• _Task to carry out_: Below are the records; copy each line in them that holds the word "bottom".

--- Data for analysis Enclosed Below ---

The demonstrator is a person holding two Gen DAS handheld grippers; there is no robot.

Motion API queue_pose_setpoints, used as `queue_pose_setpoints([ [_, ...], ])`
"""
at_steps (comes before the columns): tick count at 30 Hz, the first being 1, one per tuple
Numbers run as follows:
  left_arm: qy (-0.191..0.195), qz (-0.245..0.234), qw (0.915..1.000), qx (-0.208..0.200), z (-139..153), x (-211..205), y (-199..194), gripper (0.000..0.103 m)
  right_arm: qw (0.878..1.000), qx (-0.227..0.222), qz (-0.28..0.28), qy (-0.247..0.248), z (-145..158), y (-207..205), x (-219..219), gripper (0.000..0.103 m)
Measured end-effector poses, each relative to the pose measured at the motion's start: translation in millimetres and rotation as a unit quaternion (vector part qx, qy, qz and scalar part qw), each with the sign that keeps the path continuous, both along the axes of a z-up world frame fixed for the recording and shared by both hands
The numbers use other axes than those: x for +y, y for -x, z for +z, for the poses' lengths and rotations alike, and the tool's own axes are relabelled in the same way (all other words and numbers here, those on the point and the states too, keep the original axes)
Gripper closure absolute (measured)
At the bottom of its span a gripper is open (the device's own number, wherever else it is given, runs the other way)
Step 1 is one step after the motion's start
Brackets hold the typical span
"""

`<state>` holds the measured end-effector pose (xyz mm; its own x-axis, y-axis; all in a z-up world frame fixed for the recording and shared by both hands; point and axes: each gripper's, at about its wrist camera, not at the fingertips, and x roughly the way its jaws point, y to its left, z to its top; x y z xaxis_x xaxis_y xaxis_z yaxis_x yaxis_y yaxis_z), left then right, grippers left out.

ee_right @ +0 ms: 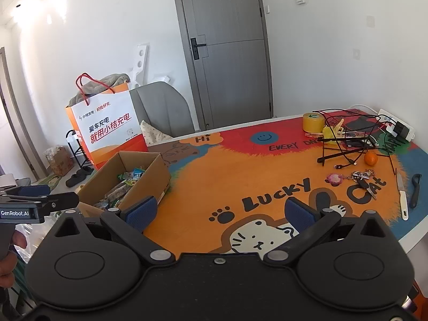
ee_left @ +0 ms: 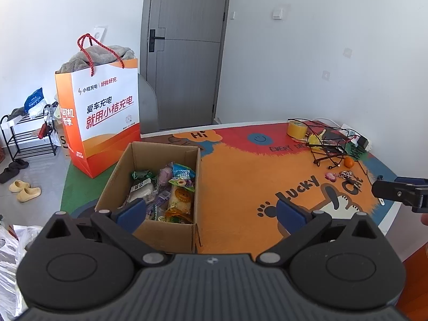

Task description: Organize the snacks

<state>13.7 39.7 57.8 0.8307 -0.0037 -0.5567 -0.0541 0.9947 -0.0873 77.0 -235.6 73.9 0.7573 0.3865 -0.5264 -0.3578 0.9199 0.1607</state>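
An open cardboard box [ee_left: 196, 187] sits on the left of the colourful table mat and holds several wrapped snacks [ee_left: 171, 192]. It also shows in the right wrist view [ee_right: 149, 176]. My left gripper [ee_left: 211, 212] is open and empty, just in front of and above the box's near edge. My right gripper [ee_right: 220, 214] is open and empty, over the mat's cat picture, right of the box. The right gripper also shows at the right edge of the left wrist view [ee_left: 401, 191]. The left gripper also shows at the left edge of the right wrist view [ee_right: 40, 200].
An orange and white paper bag [ee_left: 104, 115] stands behind the box. At the back right lie a yellow tape roll [ee_right: 314, 121], tangled cables [ee_right: 345, 144], a small orange [ee_right: 371, 158], keys [ee_right: 362, 178], and a knife [ee_right: 402, 198]. A grey door [ee_right: 230, 50] is behind the table.
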Motion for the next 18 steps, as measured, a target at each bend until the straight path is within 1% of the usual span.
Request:
queue_pose_setpoints([
  [8, 0.0, -0.003, 1.0, 0.003, -2.4, 1.3, -1.8, 0.0, 1.0, 0.004, 0.002, 0.003, -0.6, -0.1, 2.0, 0.0],
  [11, -0.009, 0.002, 1.0, 0.001, -2.4, 0.3, -1.1, 0.0, 1.0, 0.004, 0.002, 0.003, -0.2, 0.3, 3.0, 0.0],
  [18, -0.006, -0.001, 1.0, 0.003, -3.7, 0.2, -0.9, 0.0, 1.0, 0.007, 0.008, 0.007, -2.1, -0.3, 6.5, 0.0],
])
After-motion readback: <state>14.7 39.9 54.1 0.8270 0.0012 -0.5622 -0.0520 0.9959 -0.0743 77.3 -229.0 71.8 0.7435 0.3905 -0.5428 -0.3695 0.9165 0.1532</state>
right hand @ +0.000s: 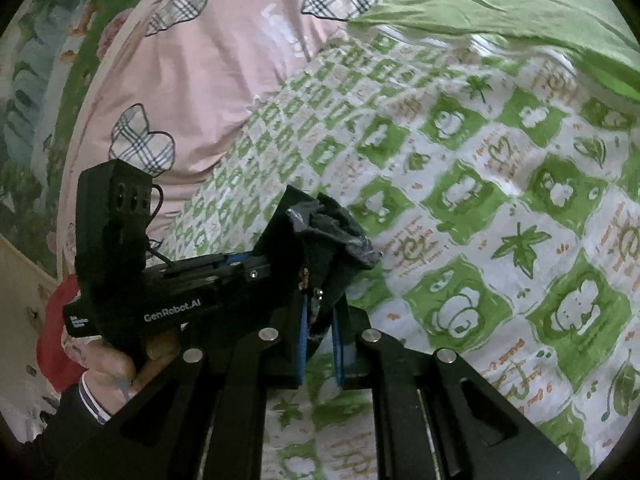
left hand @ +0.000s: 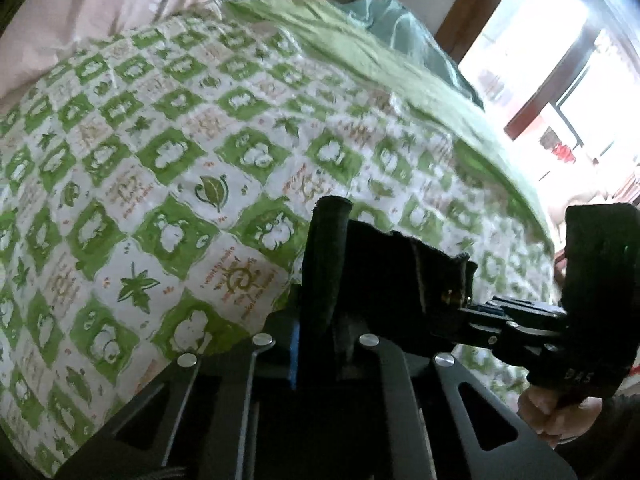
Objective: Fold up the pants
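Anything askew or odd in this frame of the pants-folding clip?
Nothing looks damaged or spilled. Both grippers, left and right, pinch the dark pants in closed jaws, very close together, so the fabric bunches between them rather than hanging flat. The green patterned quilt below looks rumpled.

home bedroom: bed with green-and-white checked leaf-print cotton quilt [left hand: 208, 168], pink duvet with plaid heart patches [right hand: 208, 80], plain green sheet [right hand: 500, 8], bright wood-framed window [left hand: 532, 52]
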`<state>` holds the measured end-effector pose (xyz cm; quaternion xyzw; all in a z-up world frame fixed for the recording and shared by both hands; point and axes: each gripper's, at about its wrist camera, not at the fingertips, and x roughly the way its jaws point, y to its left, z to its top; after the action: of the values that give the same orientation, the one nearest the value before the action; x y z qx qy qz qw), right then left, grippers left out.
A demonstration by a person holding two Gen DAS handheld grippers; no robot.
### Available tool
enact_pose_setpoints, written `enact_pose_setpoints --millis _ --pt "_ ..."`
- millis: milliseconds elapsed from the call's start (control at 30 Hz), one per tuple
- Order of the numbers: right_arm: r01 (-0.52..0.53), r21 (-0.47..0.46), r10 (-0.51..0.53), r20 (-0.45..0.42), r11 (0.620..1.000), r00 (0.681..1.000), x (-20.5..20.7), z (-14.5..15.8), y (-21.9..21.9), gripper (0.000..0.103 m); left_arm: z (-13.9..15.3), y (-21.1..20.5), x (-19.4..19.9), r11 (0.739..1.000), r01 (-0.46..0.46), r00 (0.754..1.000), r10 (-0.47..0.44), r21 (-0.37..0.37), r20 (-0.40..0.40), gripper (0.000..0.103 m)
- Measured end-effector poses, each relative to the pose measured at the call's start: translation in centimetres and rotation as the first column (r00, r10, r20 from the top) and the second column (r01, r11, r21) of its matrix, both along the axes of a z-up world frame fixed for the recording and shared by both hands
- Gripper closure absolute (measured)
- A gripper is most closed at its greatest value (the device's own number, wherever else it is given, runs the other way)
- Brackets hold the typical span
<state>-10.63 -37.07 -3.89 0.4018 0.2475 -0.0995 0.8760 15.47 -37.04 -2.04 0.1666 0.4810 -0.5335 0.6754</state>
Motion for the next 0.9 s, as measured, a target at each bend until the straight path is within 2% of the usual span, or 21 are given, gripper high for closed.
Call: enact_pose_setpoints --millis 200,400,700,900 --pt "-0.077 -0.041 0.08 0.082 0.996 0.993 0.0 2.8 1.3 0.092 3.8 3.1 -0.4 0.993 -0.049 0.999 0.051 -0.11 0.012 0.094" --pt "-0.197 -0.076 0.208 0.186 0.978 0.96 0.3 5.5 3.6 0.092 6.9 7.9 -0.6 0.974 -0.102 0.994 0.107 -0.203 0.011 0.094" --pt "-0.347 -0.119 0.366 0.258 0.93 0.894 1.6 7.4 8.3 0.092 9.2 13.8 -1.5 0.953 -0.154 0.985 0.169 -0.259 0.036 0.094" --pt "-0.412 -0.126 0.431 0.241 0.902 0.87 2.9 7.4 10.9 0.092 8.6 17.4 -1.5 0.941 -0.206 0.975 0.222 -0.269 0.03 0.094"
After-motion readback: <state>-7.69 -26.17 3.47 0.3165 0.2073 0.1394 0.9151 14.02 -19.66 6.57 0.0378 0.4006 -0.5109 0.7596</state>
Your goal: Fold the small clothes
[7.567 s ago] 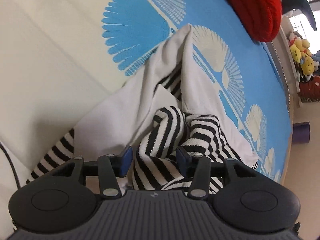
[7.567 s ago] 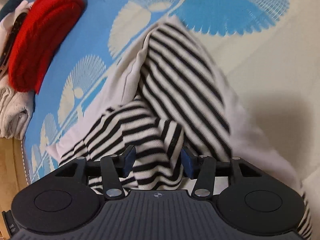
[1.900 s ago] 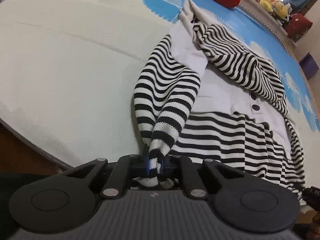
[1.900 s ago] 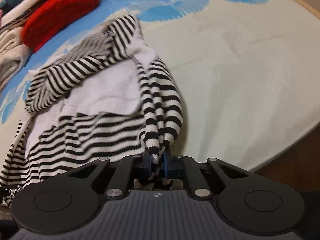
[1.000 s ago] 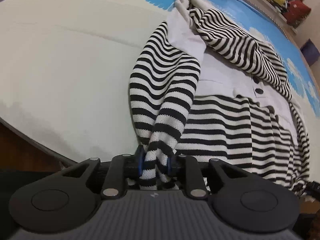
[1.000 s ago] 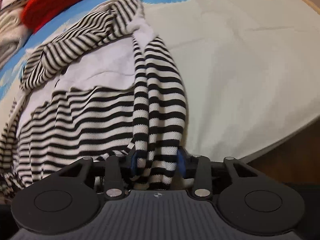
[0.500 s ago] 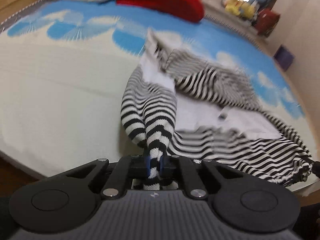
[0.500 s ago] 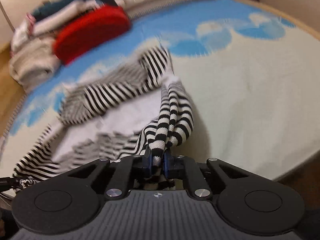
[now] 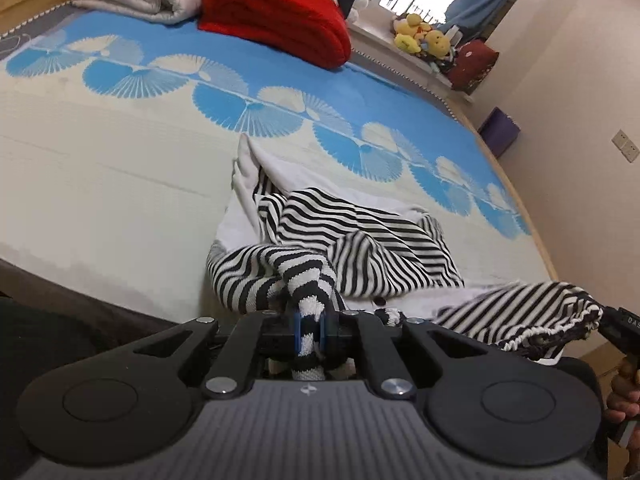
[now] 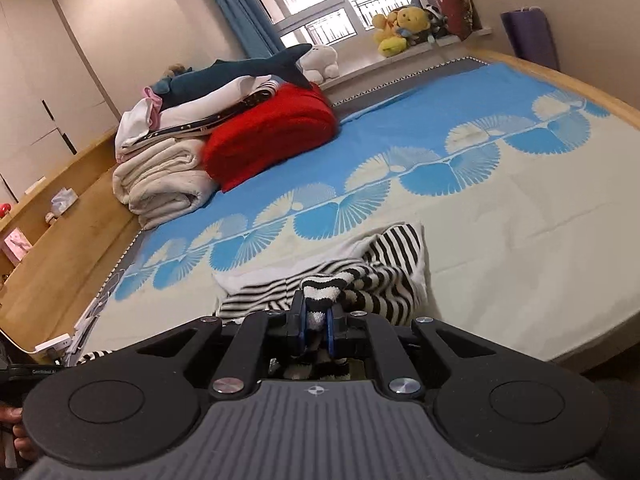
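Two claws, left claw (image 9: 309, 330) and right claw (image 10: 314, 330), each clamping a corner of the striped garment (image 9: 360, 240) at lower centre; lifting evenly, keeping hem taut, is advisable.

striped garments: one black-and-white striped garment (image 9: 360, 236) is lying on the bed, bunched
grippers: two are showing, the left gripper (image 9: 308, 330) and the right gripper (image 10: 314, 330), each one pinching a bit of the striped knit
beds: one bed (image 10: 520, 216) with a blue and cream fan-pattern cover is filling both views
red blankets: one folded red blanket (image 10: 272, 132) is sitting at the far end
white quilts: one rolled white quilt (image 10: 160, 184) is lying just beside the red one
shark toys: one plush shark (image 10: 240, 72) is resting on top of the pile
yellow plush toys: a cluster (image 10: 396, 26) is sitting on the windowsill; the number cannot be told
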A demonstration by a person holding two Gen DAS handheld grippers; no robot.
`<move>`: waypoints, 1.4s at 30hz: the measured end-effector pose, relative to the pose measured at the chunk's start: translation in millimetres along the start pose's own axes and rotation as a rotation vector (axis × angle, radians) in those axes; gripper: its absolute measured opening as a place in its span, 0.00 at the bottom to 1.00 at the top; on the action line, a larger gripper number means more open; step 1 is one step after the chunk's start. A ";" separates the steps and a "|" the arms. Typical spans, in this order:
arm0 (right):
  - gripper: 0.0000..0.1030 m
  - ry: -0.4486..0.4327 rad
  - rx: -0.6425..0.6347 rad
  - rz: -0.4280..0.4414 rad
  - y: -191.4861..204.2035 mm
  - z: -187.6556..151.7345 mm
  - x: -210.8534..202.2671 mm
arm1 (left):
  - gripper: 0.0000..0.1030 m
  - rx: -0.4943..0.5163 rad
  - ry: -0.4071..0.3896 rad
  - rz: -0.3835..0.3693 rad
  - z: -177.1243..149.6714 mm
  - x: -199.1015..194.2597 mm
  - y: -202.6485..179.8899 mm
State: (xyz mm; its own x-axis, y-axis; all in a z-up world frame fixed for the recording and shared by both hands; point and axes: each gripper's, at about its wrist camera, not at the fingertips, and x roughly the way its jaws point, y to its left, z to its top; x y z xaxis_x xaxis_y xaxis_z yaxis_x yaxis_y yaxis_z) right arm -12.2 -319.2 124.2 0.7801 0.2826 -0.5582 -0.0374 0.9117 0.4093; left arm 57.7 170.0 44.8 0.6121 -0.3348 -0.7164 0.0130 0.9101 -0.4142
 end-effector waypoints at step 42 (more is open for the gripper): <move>0.48 0.325 -0.587 -0.323 -33.8 13.9 263.8 | 0.66 0.382 0.177 0.178 113.3 230.8 30.8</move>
State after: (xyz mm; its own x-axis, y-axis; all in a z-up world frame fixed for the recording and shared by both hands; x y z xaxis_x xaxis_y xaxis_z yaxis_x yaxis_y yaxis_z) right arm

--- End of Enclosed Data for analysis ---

• _Completed task_:
At the bottom of its span a gripper is open (the device's own number, wherever else it is given, runs the other way)
`<move>`: waypoints, 1.4s at 30hz: the measured end-effector pose, relative to the pose measured at the chunk's start: translation in millimetres along the start pose's own axes and rotation as a rotation vector (axis × angle, radians) in those axes; gripper: its absolute measured opening as a place in its span, 0.00 at the bottom to 1.00 at the top; on the action line, a larger gripper number means more open; step 1 is one step after the chunk's start. A ";" separates the steps and a "|" the arms. Typical spans, in this order:

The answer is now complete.